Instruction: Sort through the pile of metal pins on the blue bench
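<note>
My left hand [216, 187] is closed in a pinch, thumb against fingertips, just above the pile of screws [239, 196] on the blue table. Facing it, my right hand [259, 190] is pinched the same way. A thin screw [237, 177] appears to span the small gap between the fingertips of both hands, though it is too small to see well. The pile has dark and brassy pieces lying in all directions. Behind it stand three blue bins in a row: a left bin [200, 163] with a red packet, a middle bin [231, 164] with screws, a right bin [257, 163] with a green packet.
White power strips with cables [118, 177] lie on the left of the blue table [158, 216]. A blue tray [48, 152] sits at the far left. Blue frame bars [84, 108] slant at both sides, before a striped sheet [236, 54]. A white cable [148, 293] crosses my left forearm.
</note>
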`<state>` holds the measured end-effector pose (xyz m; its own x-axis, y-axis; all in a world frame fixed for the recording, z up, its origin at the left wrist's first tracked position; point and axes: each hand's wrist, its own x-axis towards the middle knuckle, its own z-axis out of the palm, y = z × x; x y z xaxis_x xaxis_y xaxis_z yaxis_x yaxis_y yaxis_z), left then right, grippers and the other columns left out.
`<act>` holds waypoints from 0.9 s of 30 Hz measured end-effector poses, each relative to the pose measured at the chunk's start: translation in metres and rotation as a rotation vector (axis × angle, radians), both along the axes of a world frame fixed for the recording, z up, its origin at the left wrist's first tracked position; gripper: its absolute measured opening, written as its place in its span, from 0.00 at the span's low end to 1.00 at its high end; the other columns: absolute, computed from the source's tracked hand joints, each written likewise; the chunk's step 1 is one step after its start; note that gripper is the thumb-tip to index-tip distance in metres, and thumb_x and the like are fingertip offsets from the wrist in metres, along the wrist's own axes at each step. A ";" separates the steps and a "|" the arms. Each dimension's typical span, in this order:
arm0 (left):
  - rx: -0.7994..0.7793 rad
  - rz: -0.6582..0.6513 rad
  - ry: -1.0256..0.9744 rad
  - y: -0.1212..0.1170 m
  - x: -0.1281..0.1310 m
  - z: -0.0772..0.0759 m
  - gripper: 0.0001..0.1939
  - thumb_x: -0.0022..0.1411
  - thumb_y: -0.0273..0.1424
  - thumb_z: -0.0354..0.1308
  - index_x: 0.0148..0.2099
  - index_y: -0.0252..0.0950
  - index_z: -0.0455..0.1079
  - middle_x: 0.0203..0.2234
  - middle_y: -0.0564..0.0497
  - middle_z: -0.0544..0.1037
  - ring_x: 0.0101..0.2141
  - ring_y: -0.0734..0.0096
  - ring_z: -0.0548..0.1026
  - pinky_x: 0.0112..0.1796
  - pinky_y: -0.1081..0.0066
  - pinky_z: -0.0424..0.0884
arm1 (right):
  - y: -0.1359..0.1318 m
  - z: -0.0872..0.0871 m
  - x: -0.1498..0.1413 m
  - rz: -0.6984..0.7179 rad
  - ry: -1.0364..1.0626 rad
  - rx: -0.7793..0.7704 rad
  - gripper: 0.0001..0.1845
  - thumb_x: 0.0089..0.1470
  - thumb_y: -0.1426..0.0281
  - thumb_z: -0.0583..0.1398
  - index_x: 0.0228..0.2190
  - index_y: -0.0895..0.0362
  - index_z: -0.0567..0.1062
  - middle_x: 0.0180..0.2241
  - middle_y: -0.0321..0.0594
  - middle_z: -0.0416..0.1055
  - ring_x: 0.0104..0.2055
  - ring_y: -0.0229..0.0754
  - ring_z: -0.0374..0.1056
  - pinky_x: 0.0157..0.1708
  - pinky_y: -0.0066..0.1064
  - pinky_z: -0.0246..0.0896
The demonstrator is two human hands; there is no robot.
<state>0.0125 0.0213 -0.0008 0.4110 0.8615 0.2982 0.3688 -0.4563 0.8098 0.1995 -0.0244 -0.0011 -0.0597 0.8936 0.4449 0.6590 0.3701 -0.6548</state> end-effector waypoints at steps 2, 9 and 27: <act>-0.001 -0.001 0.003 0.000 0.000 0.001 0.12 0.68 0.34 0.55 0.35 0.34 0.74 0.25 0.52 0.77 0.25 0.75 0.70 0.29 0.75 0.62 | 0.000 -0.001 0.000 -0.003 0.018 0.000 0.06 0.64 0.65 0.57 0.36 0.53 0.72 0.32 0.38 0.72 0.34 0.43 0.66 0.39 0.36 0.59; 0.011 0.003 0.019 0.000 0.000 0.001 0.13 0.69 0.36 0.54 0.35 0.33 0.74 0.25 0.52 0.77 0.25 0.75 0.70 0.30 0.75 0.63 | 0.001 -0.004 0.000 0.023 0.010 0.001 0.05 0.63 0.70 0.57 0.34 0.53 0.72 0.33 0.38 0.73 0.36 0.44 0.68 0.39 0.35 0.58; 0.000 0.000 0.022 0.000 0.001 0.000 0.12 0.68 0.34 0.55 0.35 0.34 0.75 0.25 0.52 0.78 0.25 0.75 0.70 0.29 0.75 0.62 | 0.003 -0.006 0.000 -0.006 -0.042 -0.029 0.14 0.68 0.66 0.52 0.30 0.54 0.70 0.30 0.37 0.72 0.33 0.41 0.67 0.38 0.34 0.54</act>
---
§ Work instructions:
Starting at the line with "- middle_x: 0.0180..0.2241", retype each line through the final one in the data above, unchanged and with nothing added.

§ Output of the exercise:
  - middle_x: 0.0180..0.2241
  - middle_y: -0.0321..0.0594
  - middle_z: -0.0416..0.1055
  - ring_x: 0.0104..0.2055
  - ring_y: -0.0229..0.0754
  - ring_z: -0.0374..0.1056
  - pinky_x: 0.0157..0.1708
  - pinky_y: -0.0066..0.1064
  - pinky_z: -0.0246..0.0896
The demonstrator is two human hands; there is no robot.
<state>0.0125 0.0213 -0.0008 0.4110 0.8615 0.2982 0.3688 -0.4563 0.8098 0.1995 -0.0244 -0.0011 -0.0597 0.8936 0.4449 0.6590 0.3701 -0.6548</state> end-effector waypoints at steps 2, 9 and 27: <act>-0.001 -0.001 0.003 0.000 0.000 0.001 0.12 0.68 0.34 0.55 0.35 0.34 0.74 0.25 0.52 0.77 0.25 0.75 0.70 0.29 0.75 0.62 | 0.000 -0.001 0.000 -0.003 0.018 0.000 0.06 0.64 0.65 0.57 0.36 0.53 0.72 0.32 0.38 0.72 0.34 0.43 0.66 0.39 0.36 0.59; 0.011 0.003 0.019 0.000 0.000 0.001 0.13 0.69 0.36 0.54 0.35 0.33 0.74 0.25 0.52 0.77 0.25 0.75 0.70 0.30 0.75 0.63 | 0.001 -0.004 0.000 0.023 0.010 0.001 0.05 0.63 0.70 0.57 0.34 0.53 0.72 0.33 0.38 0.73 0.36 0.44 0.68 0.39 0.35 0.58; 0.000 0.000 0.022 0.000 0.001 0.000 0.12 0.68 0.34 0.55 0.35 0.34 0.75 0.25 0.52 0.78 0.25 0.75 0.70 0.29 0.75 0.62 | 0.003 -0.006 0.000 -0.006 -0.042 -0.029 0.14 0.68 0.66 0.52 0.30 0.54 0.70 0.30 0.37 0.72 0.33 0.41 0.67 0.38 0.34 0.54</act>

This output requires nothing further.